Is solar energy the future of transport?
Morales Masis: ‘Yes, I think solar cars are the future. The amount of cars keeps increasing, and so we need clean cars driving on clean energy. If we integrate solar panels into electric cars and have charging stations powered by solar panels, that is the future. And it will happen, in my opinion. We will see this very soon.’
Why isn’t it happening already?
‘It requires some more research and development. The technology is ready, but every part can still be optimized. We need to make solar cells with higher efficiency, batteries with higher storage capacity – and we need to make it all cheaper. We need somebody with a strong vision to move this development forward, just like Elon Musk and Tesla. We need somebody who does the same for solar cars. There is already a company in Eindhoven developing a consumer ready solar car: Lightyear. Actually, I’ve just learnt that some former Solar Team Twente members work there. So you can see that the development and innovation is happening and companies will pick it up.’
What do we need to make solar cars a daily occurrence?
‘Car companies need to make a shift in their production lines and implement the right solar cells and batteries. However, price is a constraint. One of the main drawbacks right now is the costs. It is very expensive for “normal people” to buy such a car. Moreover, esthetics are very important if you want people to buy a car and, up to now, most solar cars were considered ugly. We’d also need to improve our general infrastructure and have a lot more charging stations. Instead of gas stations, we should have charging stations running on clean energy. The advantage of a solar car is that it is constantly charging – the solar cells on the roof constantly charge the battery where the energy is stored. However, you can have a bad rainy day and need to charge the battery on the way.’
monica morales masis
Monica Morales-Masis is Tenure track researcher at the University of Twente. Her work focuses on the development and study of new materials for optoelectronic devices, with strong focus on solar cells. She is head of the Optoelectronics Materials group, part of the Inorganic Materials Science (IMS) chair at the Faculty of Science and Technology.
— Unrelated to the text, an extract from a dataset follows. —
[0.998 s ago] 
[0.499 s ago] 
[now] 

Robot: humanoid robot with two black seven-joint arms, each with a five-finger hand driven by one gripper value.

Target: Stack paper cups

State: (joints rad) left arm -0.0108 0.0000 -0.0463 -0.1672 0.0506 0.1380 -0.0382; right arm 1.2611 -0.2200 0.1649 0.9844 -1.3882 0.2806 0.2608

Monica Morales Masis. Photo by Frans Nikkels
What are the technical challenges that need to be solved?
‘We need to think of the source materials we use for solar cells and batteries, because many of them are not abundant. For example, cobalt and indium – which are used in batteries and solar cells. They are called critical raw materials because they are of economic importance for the EU but also have a supply risk. Silver is widely used in solar cells too, but it is very expensive. On the other hand, they are already used in solar cell production nowadays, so that is not a problem solar cars would create.
In my research, I’m working on new materials that we could use in solar cells. I’m trying to find replacements for these critical raw materials or to find a way to use less of them. The materials are also greatly contributing to the high price of solar cars, I believe. On top of this, we need to find ways to improve the efficiency of the solar cells using simple and low-cost (or low energy consuming) methods for their production.’
Let’s say all these challenges are overcome, are there any cons of a future where we all drive solar cars?
‘We need to think about the number of cars we want to produce because producing the cars, the batteries and solar cells also have an environmental impact. We should not forget about public transport and motivating people to be active, to cycle and walk. We don’t want to create a culture where everyone drives a car because it’s considered environmentally friendly. In the end, you should still create a world where people use bikes and public transport.’